Plunger guides 136 are attached to the sides of the rectangular surface 144
of the second plunger 126 and extend from the front edge 140 to the back
edge 142, making them 0.805 inches (2.045 cm) in length. The plunger
guides 136 are 0.050 inches (0.127 cm) in height and are designed to fit
into the mounting channels 58 of the housing in order to direct plunger
movement as the plunger slides in the housing 24. Plunger bearings 138 are
located on the plunger guides 136 to stabilize plunger movement,
compensate for manufacturing variations in the plunger guides, and reduce
friction as the plunger slides in the mounting channels 58. The plunger
bearings 138 are small tabs radiused to 0.020 inches (0.051 cm) and
extending 0.010 inches (0.025 cm) beyond the height of the plunger guides
136. Two plunger bearings 138 are located on each plunger guide 136, one
found toward the front edge of the rectangular surface 140, and another
found toward the back edge 142. The second plunger 126 is placed in the
housing 24 by sliding the plunger guides 136 into the appropriate mounting
channels 58 through the open end of the housing 60.

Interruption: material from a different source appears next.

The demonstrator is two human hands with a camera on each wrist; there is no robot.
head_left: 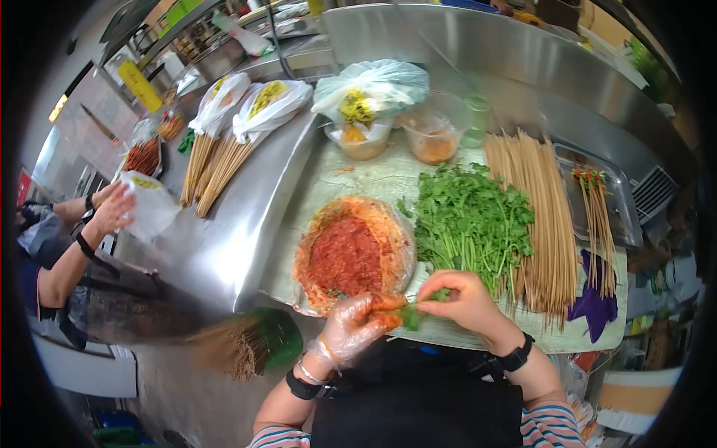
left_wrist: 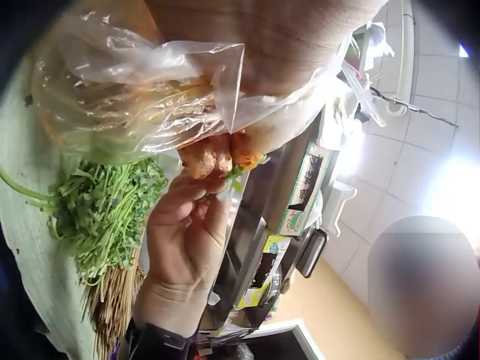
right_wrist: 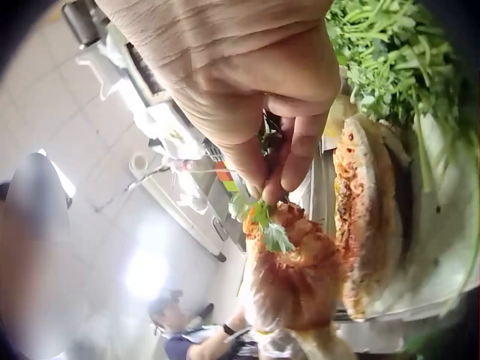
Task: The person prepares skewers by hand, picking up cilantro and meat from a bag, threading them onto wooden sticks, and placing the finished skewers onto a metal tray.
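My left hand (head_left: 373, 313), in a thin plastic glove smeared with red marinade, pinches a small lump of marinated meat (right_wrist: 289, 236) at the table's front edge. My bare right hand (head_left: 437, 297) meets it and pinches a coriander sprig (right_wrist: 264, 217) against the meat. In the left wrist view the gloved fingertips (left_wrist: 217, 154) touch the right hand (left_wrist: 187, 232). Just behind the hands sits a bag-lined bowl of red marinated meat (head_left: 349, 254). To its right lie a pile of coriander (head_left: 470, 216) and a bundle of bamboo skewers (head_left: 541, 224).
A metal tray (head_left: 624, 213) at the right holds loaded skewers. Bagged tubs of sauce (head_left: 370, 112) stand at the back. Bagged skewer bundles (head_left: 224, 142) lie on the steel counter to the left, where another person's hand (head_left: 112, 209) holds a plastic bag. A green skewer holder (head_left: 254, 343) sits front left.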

When both plungers 30 are inserted into the housing 24, the shafts will fit
into the plunger opening such that the crescent shaft 130 of the first
plunger is concentric to the post shaft 150 from the second plunger. The
plungers 30 are manufactured from a teflon filled sixty-six nylon to
reduce friction as the plungers slide in the mounting channels 58. The
first 124 and second plungers 126 both operate independently of one
another with at least a 0.024 inch (0.062 cm) clearance separating the two
plungers at all times. With independent operation of the plungers 30, if
one plunger were to become jammed in the housing 24, the other plunger
would continue to operate braking applications. This feature is useful for
safety purposes because it can provide for electrical redundancy. If two
switches that are respectively operated by different plungers 30 are tied
into the s same circuit, redundancy allows one switch to act as a primary
switch and another switch to act as a back-up switch. If one of the
switches becomes inoperative because of plunger jamming or a similar
reason, the other switch will still transfer the appropriate electrical
signal to activate or deactivate the electrical device.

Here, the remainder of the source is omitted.